Input data START
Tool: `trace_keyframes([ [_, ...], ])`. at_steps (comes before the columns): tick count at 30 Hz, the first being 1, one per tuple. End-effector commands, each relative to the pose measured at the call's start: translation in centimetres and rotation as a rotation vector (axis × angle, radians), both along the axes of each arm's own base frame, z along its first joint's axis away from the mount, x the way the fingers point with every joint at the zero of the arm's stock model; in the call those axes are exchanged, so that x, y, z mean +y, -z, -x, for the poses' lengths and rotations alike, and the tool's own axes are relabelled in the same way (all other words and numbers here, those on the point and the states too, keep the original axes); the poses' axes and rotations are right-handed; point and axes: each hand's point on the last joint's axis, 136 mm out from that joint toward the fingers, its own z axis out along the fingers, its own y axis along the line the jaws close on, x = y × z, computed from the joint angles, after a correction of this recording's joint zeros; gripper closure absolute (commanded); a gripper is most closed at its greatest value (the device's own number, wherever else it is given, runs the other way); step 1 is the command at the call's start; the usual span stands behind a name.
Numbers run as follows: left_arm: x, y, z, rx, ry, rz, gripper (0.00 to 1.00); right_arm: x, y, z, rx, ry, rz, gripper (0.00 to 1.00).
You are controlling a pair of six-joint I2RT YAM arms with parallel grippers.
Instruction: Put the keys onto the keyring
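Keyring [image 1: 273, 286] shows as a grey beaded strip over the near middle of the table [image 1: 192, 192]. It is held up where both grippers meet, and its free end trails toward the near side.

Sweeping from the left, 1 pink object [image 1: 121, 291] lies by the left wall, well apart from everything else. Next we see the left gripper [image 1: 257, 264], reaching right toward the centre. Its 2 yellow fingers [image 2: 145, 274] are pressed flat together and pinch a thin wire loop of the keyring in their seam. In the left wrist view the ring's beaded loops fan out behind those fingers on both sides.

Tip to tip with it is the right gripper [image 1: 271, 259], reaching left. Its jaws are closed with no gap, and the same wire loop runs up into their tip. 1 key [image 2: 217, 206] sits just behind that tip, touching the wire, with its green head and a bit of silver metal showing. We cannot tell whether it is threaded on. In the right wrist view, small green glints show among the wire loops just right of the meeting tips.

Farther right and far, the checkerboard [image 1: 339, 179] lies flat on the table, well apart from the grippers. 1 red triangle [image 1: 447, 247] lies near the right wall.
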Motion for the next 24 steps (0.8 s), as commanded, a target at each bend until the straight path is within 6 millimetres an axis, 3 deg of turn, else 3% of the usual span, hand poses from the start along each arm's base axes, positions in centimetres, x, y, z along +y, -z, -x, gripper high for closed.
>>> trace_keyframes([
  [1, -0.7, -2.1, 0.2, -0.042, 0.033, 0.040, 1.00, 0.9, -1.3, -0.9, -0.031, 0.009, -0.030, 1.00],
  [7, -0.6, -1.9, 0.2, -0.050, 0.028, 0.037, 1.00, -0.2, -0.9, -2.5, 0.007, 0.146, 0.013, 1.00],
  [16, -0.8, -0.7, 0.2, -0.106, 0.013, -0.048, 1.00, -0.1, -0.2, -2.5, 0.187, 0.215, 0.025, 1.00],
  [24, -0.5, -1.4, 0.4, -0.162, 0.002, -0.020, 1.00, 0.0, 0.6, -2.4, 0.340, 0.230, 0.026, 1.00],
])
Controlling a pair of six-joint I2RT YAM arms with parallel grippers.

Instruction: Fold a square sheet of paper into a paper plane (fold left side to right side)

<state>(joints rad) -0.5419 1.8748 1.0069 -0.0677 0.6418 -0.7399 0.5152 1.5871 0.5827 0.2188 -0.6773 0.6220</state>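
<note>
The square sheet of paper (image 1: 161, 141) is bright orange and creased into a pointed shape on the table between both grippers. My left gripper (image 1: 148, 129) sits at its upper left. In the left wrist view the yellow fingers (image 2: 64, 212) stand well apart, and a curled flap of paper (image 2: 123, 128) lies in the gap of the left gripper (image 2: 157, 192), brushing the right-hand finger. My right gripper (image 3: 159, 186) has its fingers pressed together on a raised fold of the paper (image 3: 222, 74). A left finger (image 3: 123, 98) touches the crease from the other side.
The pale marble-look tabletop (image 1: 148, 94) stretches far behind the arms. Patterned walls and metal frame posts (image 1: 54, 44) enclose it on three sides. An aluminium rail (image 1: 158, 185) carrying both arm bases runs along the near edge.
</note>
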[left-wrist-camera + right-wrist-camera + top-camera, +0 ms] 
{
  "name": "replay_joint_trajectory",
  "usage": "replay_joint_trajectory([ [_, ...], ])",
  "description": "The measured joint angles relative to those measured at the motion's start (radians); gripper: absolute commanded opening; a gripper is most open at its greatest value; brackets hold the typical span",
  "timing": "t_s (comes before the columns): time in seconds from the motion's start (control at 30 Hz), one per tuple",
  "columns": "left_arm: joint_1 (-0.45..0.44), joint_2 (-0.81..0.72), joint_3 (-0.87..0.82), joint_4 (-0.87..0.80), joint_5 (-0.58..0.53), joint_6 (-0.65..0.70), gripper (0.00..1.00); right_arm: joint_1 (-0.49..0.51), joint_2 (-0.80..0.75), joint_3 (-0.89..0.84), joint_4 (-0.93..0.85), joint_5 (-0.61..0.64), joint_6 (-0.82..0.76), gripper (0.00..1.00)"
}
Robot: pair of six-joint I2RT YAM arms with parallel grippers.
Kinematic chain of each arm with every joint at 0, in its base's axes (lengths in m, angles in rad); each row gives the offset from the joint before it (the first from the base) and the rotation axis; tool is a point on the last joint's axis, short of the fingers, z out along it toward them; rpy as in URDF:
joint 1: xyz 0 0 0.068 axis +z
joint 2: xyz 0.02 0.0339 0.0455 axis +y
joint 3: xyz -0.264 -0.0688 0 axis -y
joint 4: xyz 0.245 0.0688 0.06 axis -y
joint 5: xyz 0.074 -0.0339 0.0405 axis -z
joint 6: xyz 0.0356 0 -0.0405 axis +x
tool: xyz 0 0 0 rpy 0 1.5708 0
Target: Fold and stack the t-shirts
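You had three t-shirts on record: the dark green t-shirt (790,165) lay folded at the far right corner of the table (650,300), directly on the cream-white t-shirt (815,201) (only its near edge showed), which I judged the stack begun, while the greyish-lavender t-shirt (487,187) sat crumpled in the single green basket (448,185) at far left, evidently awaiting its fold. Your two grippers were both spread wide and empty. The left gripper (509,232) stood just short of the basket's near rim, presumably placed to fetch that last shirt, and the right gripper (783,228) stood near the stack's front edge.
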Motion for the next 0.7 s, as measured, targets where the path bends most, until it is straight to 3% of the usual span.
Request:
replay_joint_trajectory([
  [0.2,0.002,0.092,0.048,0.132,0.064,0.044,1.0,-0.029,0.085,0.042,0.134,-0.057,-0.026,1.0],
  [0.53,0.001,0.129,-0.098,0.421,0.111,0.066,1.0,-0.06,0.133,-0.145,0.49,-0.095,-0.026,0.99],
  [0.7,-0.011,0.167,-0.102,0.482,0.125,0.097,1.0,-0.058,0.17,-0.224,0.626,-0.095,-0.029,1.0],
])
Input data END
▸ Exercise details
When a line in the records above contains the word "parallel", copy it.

▸ Solution to the exercise
You are controlling a pair of six-joint I2RT YAM arms with parallel grippers.
Controlling a pair of six-joint I2RT YAM arms with parallel grippers.
Robot: pair of six-joint I2RT YAM arms with parallel grippers.

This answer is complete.